NEC backs Mid-peninsula environmental review

May 23, 2003 Irene Gentle The Flamborough Post

Opponents of the proposed Mid-peninsula Hwy. have found a friend in the Niagara Escarpment Commission.

The provincial body forged to protect the Niagara Escarpment ruled recently that it is strongly in favour of a full environmental assessment for the road that could link the Niagara area to the GTA through one of four proposed routes.

Currently, the province is attempting to set approve a terms of reference for an EA.

Expired

A comment period on what should be in those terms of reference expired Wednesday.

The ministry of transportation Ontario is now meant to look at the comments and come up with a plan, which would go to the Ministry of Environment for approval.

But critics, such as Jason Thorne of the Coalition on the Niagara Escarpment, maintain that a full EA is vital to ensure the environment is best served.

"We won't accept a scoped EA," said Thorne, who is the executive director of CONE, a coalition of environmental groups that acts as an unofficial watchdog over escarpment lands. "We want them to withdraw their terms of reference and start over."

So his group was thrilled that the NEC came to basically the same conclusion.

First provincial support

"We're really happy. This is the first provincial agency that has commented and I think that's significant," he said of the verdict. "The more who are singing the same chorus, the harder it is to ignore that."

Also thrilled are members of the grassroots organization Citizen's opposed to paving the Escarpment (COPE).

It was forged to oppose the proposed road that they feel is likely unnecessary and will put both the environment and people's health at risk.

Sue McMaster, a Troy resident and vice-chair of COPE, travelled to the NEC meeting held in Georgetown recently to plead with them to put the escarpment first in their message to the province.

"I like to think that those wise words helped," she joked afterwards, adding "There is definitely a pro-development slant on the NEC right now. We asked them to remember their status as protector's of the escarpment."

Smart growth

McMaster reminded the group also of an earlier desire it had expressed to match the progress of the road with Ontario's Smart Growth planning.

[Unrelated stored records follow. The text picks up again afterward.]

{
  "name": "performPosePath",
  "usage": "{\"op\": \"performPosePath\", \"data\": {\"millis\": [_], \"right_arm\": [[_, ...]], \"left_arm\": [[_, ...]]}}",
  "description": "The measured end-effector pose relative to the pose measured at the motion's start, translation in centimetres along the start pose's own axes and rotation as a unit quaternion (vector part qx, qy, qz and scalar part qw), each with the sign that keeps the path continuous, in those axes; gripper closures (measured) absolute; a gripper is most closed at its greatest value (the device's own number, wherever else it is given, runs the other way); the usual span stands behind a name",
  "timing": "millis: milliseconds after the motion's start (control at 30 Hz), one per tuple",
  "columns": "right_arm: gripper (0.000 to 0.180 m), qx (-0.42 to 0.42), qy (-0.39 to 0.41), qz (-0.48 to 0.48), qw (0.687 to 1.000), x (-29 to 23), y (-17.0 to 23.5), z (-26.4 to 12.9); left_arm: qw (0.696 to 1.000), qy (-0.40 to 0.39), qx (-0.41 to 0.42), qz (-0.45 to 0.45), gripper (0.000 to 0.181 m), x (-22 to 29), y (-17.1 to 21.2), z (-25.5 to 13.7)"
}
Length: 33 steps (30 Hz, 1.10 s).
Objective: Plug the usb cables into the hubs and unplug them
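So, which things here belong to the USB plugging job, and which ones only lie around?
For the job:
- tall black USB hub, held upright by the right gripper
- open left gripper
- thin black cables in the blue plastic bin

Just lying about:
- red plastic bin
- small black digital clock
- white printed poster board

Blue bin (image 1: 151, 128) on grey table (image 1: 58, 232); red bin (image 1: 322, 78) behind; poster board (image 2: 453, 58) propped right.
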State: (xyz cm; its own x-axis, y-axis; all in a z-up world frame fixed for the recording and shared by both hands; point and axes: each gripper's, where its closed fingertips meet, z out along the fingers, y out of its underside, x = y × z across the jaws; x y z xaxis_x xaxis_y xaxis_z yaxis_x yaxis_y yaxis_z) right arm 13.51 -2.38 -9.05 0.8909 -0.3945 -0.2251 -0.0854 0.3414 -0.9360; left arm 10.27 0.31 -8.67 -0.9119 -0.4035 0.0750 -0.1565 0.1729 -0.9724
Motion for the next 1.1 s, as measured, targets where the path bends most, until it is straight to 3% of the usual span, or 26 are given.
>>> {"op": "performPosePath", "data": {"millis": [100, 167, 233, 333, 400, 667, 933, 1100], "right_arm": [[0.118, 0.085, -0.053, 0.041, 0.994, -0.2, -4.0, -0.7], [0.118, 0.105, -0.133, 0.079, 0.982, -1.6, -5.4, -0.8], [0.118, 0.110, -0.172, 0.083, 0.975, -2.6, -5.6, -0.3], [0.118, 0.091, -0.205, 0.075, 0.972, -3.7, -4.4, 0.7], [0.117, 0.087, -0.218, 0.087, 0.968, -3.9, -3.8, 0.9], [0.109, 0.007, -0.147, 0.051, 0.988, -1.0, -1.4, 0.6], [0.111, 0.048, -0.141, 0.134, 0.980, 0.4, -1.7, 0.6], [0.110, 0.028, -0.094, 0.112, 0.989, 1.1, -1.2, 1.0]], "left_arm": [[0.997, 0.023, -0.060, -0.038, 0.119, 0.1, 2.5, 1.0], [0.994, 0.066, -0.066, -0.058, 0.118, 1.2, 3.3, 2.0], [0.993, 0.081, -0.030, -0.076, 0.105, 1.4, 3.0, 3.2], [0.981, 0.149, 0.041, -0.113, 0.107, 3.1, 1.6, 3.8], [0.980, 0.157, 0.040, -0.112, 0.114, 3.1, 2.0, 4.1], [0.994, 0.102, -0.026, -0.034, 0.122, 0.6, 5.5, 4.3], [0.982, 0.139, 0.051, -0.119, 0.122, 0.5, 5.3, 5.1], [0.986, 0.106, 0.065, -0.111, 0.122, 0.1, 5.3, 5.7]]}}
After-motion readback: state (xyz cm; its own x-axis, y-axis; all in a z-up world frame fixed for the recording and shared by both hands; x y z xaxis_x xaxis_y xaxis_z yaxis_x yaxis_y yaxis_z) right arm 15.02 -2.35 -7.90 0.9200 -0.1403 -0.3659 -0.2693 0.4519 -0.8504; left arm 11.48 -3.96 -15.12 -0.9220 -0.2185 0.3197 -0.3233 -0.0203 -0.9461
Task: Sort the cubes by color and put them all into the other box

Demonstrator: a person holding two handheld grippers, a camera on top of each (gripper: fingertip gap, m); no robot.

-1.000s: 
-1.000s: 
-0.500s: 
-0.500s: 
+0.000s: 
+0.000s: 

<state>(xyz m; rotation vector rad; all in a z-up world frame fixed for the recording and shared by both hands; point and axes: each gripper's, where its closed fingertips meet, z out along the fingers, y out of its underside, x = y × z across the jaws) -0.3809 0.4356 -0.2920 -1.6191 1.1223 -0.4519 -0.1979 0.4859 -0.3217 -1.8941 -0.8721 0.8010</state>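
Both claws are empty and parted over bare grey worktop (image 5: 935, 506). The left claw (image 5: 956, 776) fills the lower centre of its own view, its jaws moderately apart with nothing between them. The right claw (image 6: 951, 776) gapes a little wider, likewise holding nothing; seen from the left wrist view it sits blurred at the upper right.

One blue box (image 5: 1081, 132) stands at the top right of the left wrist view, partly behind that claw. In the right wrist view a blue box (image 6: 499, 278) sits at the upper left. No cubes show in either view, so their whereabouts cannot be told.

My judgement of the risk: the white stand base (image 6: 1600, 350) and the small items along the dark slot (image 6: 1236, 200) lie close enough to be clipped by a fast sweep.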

Though the NEC has a generally respected voice, it is only one of the agencies commenting on the proposed EA terms of reference for the road. The City of Burlington also expressed grave misgivings about the process and has stated it could launch legal proceedings to ensure an appropriate EA takes place.

But Hamilton council, on the recommendation of staff, recently endorsed the mid-peninsula.

"It's not surprising," said McMaster of that decision. "It's a little disappointing. It isn't really thought out."